John watched her, tender concern washing off his skin.
"Were we...," she sighed, floundering among fragmented images, "were we in the Andes?" she asked, unable to hide an undertone of wonder.
John offered a sad little smile. "You were quite insistent, I'm afraid."
"The EM shield, is it--?"
"Up and running. All is well."
"Oh, god..." She swiped a hand over her face, tried again to smooth her hair.
"How's your throat?"
"Stiff, but all right. Headache's the worst of it."
"Helen...it's only going to get worse from here."
She shook her head. "I shouldn't begin to feel the ill effects for a least another day."
"And then what? Helen... I'm asking you one more time to reconsider. There's still time."
She kept her expression kind, but there was no give in her words. "I've come too far, John," she said simply. "My team is the best. It will work."
He looked pained for a long time. "I wish I could share your confidence."
She didn't reply.
"Tell me one thing. Just one thing, and then I'll go."
She lifted her eyebrows, asking.
"Would you have done this, this way, if Ashley were still alive?"
He couldn't have caught her more off guard if he'd tried. She stared at him like a misplaced child, moved her mouth as if to speak but the words remained out of her reach.
John lowered his eyes and merely nodded.
"John, that's hardly fair. I wouldn't have wanted to put her through the worry, watching her mother... And if I had asked her to play along, she would never--"
But he wasn't listening, he'd heard all he needed or wanted to hear. He stepped forward and leaned in, cradled his hand to the side of her jaw and pressed a strong kiss to her forehead. "Stay safe," he said, voice low against her skin.
"John, w--"
But before she could catch his fingers -- he was gone.
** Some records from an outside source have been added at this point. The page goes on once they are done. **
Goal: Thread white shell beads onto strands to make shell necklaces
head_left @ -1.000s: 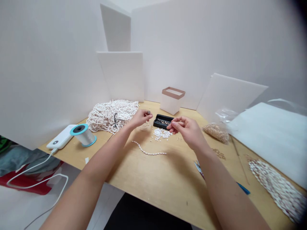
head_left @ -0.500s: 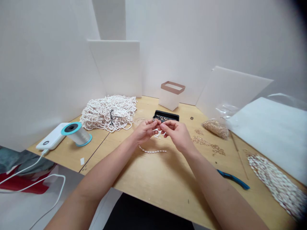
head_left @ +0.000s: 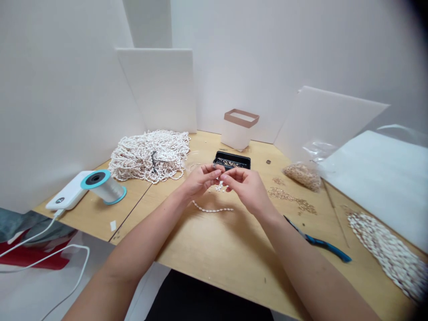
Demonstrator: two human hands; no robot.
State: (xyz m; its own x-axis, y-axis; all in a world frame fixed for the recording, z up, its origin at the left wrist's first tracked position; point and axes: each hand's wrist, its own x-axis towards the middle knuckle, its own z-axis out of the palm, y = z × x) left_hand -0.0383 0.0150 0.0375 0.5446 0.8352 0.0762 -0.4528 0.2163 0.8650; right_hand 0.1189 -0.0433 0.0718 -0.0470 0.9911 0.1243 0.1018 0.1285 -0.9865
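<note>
My left hand and my right hand meet at the fingertips in front of a black tray holding tiny beads. Whatever lies between the fingers is too small to make out, though a dark speck shows at the left fingertips. Just below them sits a small pile of white shell beads, partly hidden by my hands. A short strung strand of white beads lies on the wooden table beneath my hands, touching neither.
Left of my hands are a large heap of white bead strands, a spool of clear thread and a white power bank. To the right lie blue-handled pliers, a bag of tan beads and a strung bead bundle.
My hands have moved together from either side of the tray to fingertip contact in front of it. The view has shifted, and the blue-handled pliers now show fully.
</note>
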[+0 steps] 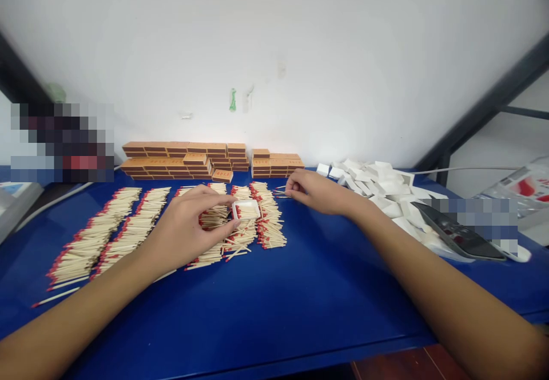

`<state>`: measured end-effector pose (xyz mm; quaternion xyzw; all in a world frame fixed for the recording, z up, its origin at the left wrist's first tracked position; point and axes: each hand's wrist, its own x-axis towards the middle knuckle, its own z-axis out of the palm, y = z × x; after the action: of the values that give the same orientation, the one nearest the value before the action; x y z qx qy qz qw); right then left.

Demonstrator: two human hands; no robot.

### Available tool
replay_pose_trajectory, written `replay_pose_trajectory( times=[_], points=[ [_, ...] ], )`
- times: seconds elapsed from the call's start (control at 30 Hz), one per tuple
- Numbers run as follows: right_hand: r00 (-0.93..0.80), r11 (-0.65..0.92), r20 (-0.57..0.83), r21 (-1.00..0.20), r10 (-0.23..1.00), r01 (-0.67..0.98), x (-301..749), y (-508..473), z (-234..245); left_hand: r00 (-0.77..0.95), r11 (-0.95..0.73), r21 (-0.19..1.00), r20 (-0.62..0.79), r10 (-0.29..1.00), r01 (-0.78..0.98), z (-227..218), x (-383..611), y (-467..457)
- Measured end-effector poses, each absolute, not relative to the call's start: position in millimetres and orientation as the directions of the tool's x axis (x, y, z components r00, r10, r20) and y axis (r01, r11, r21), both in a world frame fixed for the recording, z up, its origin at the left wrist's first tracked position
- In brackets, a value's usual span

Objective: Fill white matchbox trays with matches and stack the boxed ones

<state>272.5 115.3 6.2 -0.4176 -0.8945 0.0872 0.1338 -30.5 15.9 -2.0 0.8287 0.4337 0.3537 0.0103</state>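
Note:
My left hand (189, 226) grips a small white matchbox tray (247, 204) between thumb and fingers. Some matches show inside the tray, which is held over the rows of loose matches. To its right, my right hand (313, 190) is closed in a pinch, with a few matches (280, 192) sticking out leftward from the fingertips. Red-headed matches lie in long rows on the blue table, one row (268, 220) just right of the tray and another row (92, 237) at the far left. My left hand and forearm hide part of the middle rows.
Stacked orange-brown matchboxes (167, 166) line the back by the wall. A heap of white trays (381, 183) sits at the right. Beside it lies a dark phone (458, 231). A plastic bag (525, 183) and a white cable (55, 197) are at the sides of the blue table (300, 311).

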Motion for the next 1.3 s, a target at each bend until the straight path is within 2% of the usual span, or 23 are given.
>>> replay_pose_trajectory(
  times=[0.23,0.43,0.57,1.17,1.3],
  points=[
    [-0.632,0.621,0.055,-0.266,0.773,0.737,281,121,7,0.374,-0.621,0.335,0.568,0.733,0.709,0,-28,15],
    [-0.617,0.620,0.104,-0.261,0.780,0.740,277,122,1,0.369,-0.619,0.331,0.574,0.731,0.712,-1,-30,15],
    [-0.623,0.614,0.067,-0.285,0.779,0.736,274,121,-1,0.372,-0.617,0.331,0.567,0.735,0.714,-1,-31,15],
    [-0.643,0.640,0.072,-0.238,0.762,0.731,272,116,-5,0.370,-0.608,0.328,0.560,0.741,0.723,-1,-30,16],
    [-0.641,0.621,0.030,-0.284,0.767,0.730,271,112,1,0.373,-0.610,0.330,0.557,0.742,0.721,-1,-30,17]
  ],
)
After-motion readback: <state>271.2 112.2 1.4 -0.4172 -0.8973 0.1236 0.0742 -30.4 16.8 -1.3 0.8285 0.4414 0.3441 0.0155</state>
Helen sat catching her breath in the suddenly silent room.
"Thank you," she whispered helplessly to the empty air, voice sounding as small and broken as she felt. The room seemed horridly cold all of the sudden, and she thought maybe this was what the comedown was about. This was the opposite of the high.
She sat alone in the hollow chill.
She was due downstairs in half an hour. To kill one of her oldest friends.